▶ **DATA PROVIDED**
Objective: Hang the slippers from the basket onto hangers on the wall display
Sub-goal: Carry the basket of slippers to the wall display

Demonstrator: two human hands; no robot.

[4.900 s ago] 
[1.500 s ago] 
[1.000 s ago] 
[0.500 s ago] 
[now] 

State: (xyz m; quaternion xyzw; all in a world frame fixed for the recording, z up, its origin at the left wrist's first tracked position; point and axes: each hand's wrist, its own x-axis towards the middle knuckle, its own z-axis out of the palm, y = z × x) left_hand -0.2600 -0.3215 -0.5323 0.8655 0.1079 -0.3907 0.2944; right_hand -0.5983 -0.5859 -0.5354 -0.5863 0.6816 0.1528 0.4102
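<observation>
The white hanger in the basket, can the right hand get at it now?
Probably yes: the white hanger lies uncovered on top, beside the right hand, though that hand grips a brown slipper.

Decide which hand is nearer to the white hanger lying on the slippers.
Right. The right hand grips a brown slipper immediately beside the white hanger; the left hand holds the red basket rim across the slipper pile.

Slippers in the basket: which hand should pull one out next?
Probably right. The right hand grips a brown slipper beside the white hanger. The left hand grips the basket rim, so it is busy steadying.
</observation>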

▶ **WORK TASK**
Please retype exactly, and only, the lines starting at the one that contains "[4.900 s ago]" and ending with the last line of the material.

▶ **OUTPUT FOR THIS EXERCISE**
[4.900 s ago] 
[1.500 s ago] 
[1.000 s ago] 
[0.500 s ago] 
[now] 

State: (xyz m; quaternion xyzw; all in a world frame fixed for the recording, z up, its origin at the left wrist's first tracked position; point and axes: each hand's wrist, its own x-axis towards the middle knuckle, its own z-axis out of the palm, y = z × x) left_hand -0.2600 -0.3215 -0.5323 0.8655 0.1079 -0.3907 0.2944; right_hand -0.5983 -0.5859 -0.5354 -0.5863 0.6816 0.1528 0.4102
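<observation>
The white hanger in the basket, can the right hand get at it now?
Probably yes: the white hanger lies uncovered on top, beside the right hand, though that hand grips a brown slipper.

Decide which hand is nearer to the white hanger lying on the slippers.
Right. The right hand grips a brown slipper immediately beside the white hanger; the left hand holds the red basket rim across the slipper pile.

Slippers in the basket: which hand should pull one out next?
Probably right. The right hand grips a brown slipper beside the white hanger. The left hand grips the basket rim, so it is busy steadying.
</observation>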

What this exercise needed has been supplied.